I am cogniscant that the public finances may make this unrealistic and that ultimately people must be responsible for their actions, however i would like to know what people think of the above.


----------



## Brendan Burgess (6 Jan 2010)

Hi Cully 

An interesting idea and worth a thread on its own, so I have split it from the other thread.

The government got huge money from stamp duty. It simply could not refund the last three years' stamp duty.

I presume that the big negative equity problem is with first time buyers who did not pay stamp duty,so it wouldn't help them. Having said that, if it helps a few people, then it could be good. 

Could it do it selectively? Refund it only to those in negative equity? That would be very unfair to those who were responsible and chose not to trade up or who have since paid a big lump off their mortgage. 

The argument in favour of your proposal is that there will have to be some measure introduced when they bring in the property tax. I presume that the measure would not be a refund and that they would exempt recent buyers from property tax instead. 

They could allocate €50m to stamp duty refunds, and give it to the most deserving.


----------



## truthseeker (6 Jan 2010)

This will have no impact on first time buyers who didnt pay stamp duty, or on buyers who bought apartments or starter homes under the sq footage limit for stamp duty.

I would be interested in the statistics of who exactly is in negative equity, from personal experience (and this may be to do with my age and the ages of my friends and social circle), the people I see suffering around me with negative equity are first time buyers who had no previous equity built up (ie, were not selling somewhere to buy) and bought from early 2000s upwards. People who bought before that or were not first time buyers may have equity in their property even if its worth less than they paid for it at the time, ie they may not have needed a 92% mortgage or they may have paid off a number of years at this stage and have some equity built up.


----------



## canicemcavoy (6 Jan 2010)

Which part of "the country is completely broke and the IMF are at the door" do people not understand?


----------



## Setanta12 (6 Jan 2010)

Hmmm ... while I don't believe I'm yet in negaitve equity, I'm very sure I can find valuers who will certify that I am.

I'm all for this suggestion !


----------



## dereko1969 (6 Jan 2010)

mad idea, impossible to implement fairly and would reward many who didn't bother saving at the expense of those who had.


----------



## canicemcavoy (6 Jan 2010)

dereko1969 said:


> mad idea, impossible to implement fairly and would reward many who didn't bother saving at the expense of those who had.


 
I imagine many will see these as positive reasons to implement it.


----------



## bullworth (6 Jan 2010)

Insane idea similar to asking for a refund of the stamp duty I paid on bank shares and the taxes I paid during the last ten years.


----------



## Mpsox (6 Jan 2010)

There was suggestions last year that when the new property tax is introduced that people who had previously paid stamp duty over the last few years would be given some sort of credit against for a number of years. That at least would not require the state to pay out money

In addition, we should not get obsessed with negative equity. If you are not planning on moving house in the next few years(as most people won't), then it is irrelevant as it is only a paper figure.


----------



## jhegarty (6 Jan 2010)

Brendan said:


> They could allocate €50m to stamp duty refunds, and give it to the most deserving.

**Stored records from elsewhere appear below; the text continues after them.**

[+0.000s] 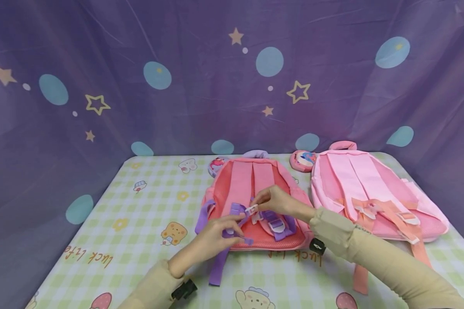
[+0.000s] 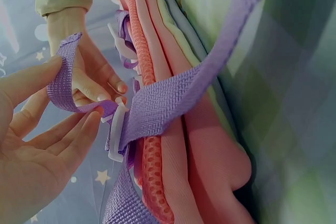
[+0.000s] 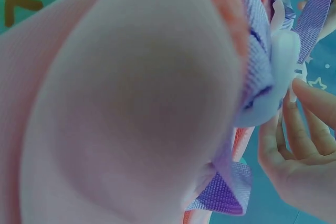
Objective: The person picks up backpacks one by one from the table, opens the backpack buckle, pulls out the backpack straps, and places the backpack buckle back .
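Note:
A pink backpack (image 1: 239,171) lies with its shoulder straps facing up. Over its lower part, my left hand (image 1: 214,236) holds a purple webbing strap (image 2: 63,82) at its fingers, the loose end curving up past them. The strap runs through a white plastic adjuster (image 2: 116,132) at the pack's side. My right hand (image 1: 276,201) pinches a small white buckle (image 1: 251,210) just beyond the left fingertips. Beside it lie another white buckle (image 1: 277,225) and looped purple webbing. In the right wrist view, a blurred pale shape covers much of the pack, and the right fingertips (image 3: 299,85) touch white plastic.
A second, lighter pink backpack (image 1: 355,171) with orange straps lies close on the right. Two small round pouches, one purple-edged (image 1: 218,166) and one pink (image 1: 303,161), sit behind. A green checked cloth (image 1: 147,206) covers the table; a purple curtain (image 1: 201,107) hangs behind.

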`<action>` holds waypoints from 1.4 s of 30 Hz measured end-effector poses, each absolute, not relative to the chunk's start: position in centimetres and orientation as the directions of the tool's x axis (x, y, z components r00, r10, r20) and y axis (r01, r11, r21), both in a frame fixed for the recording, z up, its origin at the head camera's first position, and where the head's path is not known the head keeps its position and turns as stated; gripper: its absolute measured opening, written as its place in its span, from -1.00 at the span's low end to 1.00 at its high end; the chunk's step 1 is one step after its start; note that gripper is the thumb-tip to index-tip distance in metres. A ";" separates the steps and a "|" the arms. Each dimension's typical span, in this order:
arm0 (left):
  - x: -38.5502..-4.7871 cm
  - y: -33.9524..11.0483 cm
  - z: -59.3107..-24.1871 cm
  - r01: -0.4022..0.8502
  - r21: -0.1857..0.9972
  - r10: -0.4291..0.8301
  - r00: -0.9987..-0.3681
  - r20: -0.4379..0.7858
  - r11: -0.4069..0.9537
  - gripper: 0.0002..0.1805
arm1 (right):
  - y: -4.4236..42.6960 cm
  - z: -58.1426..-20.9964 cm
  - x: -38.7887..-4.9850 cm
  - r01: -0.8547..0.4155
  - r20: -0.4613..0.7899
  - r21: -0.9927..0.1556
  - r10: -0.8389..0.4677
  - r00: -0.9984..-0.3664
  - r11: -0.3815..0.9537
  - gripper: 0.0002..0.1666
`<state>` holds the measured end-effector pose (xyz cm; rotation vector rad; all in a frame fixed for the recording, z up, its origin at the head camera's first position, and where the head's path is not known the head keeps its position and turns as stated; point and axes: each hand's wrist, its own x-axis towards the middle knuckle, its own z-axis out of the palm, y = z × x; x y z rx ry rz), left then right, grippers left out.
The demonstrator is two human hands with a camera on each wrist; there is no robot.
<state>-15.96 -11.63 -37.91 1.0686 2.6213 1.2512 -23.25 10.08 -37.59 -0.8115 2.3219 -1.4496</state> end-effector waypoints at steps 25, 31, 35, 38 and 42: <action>-16.3 -11.2 -38.1 0.629 0.669 0.672 -0.695 0.256 0.395 -0.84 | 10.6 -38.3 -23.4 -0.389 0.098 -0.853 -0.626 -0.774 0.348 -0.94; -17.6 -11.0 -37.7 0.655 0.653 0.665 -0.684 0.298 0.381 -0.87 | 10.7 -38.2 -23.4 -0.418 0.124 -0.843 -0.635 -0.762 0.337 -0.94; -18.6 -10.8 -37.6 0.637 0.646 0.634 -0.716 0.292 0.422 -0.89 | 10.7 -38.3 -23.4 -0.432 0.135 -0.835 -0.636 -0.760 0.340 -0.94; -19.3 -10.8 -37.6 0.608 0.638 0.600 -0.752 0.272 0.473 -0.88 | 10.7 -38.3 -23.5 -0.434 0.135 -0.833 -0.635 -0.761 0.343 -0.94; -20.0 -10.6 -37.4 0.589 0.618 0.572 -0.778 0.260 0.521 -0.86 | 10.7 -38.5 -23.5 -0.431 0.132 -0.833 -0.631 -0.764 0.348 -0.94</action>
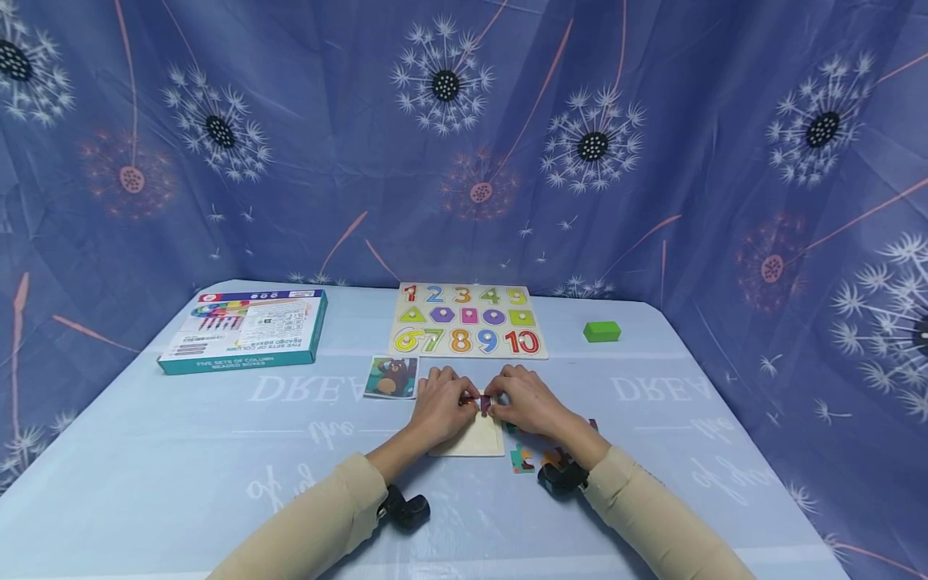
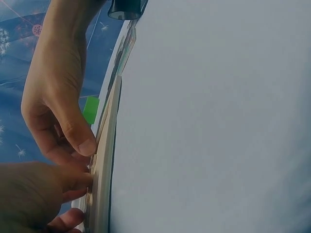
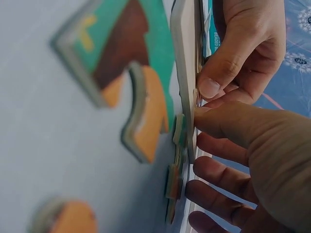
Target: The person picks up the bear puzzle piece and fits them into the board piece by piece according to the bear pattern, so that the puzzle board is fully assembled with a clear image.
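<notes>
A small dark puzzle piece (image 1: pixel 486 405) is at the upper part of a pale wooden board (image 1: pixel 470 441), between both hands. My left hand (image 1: pixel 441 409) has its thumb and bent fingers at the piece's left side, pinching at its edge. From the right, my right hand (image 1: pixel 531 400) pinches the piece with thumb and forefinger. Both hands' fingertips meet low over the board (image 3: pixel 183 58) in the right wrist view, where the fingers hide most of the piece. Loose puzzle pieces (image 1: pixel 522 459) lie right of the board, partly under my right wrist.
A bear picture card (image 1: pixel 392 377) lies left of the board. Behind are a number-and-shape board (image 1: pixel 470 320), a flat teal-edged box (image 1: pixel 246 330) at the left and a green block (image 1: pixel 602 331) at the right. A patterned blue curtain hangs behind the table.
</notes>
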Demonstrator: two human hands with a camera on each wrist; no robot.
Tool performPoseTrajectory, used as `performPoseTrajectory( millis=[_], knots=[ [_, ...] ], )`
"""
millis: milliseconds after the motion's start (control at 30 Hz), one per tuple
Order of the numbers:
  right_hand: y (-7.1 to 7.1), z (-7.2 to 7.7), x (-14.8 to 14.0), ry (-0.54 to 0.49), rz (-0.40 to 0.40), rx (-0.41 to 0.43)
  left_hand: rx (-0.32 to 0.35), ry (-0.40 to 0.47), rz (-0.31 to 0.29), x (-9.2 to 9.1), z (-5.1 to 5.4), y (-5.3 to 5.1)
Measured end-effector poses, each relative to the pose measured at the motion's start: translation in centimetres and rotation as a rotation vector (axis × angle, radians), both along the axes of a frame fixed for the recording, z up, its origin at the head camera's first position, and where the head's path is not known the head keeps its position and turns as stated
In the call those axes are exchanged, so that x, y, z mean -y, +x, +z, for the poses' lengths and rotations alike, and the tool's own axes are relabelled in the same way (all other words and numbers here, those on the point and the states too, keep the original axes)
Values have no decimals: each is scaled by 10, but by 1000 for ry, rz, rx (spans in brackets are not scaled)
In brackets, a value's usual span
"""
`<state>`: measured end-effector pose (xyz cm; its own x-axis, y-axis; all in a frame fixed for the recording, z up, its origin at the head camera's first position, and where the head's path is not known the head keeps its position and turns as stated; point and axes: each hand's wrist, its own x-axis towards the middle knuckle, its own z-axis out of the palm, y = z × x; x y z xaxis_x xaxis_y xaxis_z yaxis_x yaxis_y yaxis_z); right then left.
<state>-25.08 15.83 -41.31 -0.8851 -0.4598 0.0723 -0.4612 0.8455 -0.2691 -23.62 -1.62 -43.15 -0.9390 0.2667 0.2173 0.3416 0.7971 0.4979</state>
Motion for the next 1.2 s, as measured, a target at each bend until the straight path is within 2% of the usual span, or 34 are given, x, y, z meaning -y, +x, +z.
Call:
performPoseTrajectory(
  millis=[267,533,900,1000,1100,1133,1200],
  knots=[
    [0,1,1,-8,-3,16,15,16,-5,0,1,1],
    [0,1,0,-13,6,0,-20,40,13,8,8,4],
    [-1,-2,-1,-19,-1,19,16,61,47,34,15,14],
    [0,-2,-1,-18,-2,16,8,61,52,42,15,16],
    [0,-1,-1,-17,-3,12,-18,89,39,50,15,20],
    [0,-1,0,-17,-3,10,-47,91,32,52,15,21],
    [0,-1,0,-15,-6,11,-45,118,21,57,15,25]
  ],
)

The most deserving , or the most reckless ?

I am already subsiding the banks that spent beyond their means, I don't fancy subsiding anyone with a better house than me.


----------



## Brendan Burgess (6 Jan 2010)

jhegarty said:


> The most deserving , or the most reckless ?
> 
> I am already subsiding the banks that spent beyond their means, I don't fancy subsiding anyone with a better house than me.



"most deserving" was a poor choice of words. The "most in need" might be  better.

We  are already subsidising people with Mortgage interest Supplement, tax relief, etc.

a further selective subsidy might keep people in their homes, and so relieve the taxpayer of the cost of rehousing them.


----------



## canicemcavoy (7 Jan 2010)

Brendan said:


> a further selective subsidy might keep people in their homes, and so relieve the taxpayer of the cost of rehousing them.


 
If someone loses their home because they got a mortgage they couldn't afford, but still at the end of the day has a relatively well-paid job, I presume they should just rent? If they're not in a well-paid job, then they should receive the same state aid that others in their position do. I cannot see why people who bought at the wrong time should be treated better than anyone else in the system.


----------



## Brendan Burgess (7 Jan 2010)

Hi Canice

You are quite right. If someone has a well-paid job, they are not getting housing assistance. But we are not really discussing these people.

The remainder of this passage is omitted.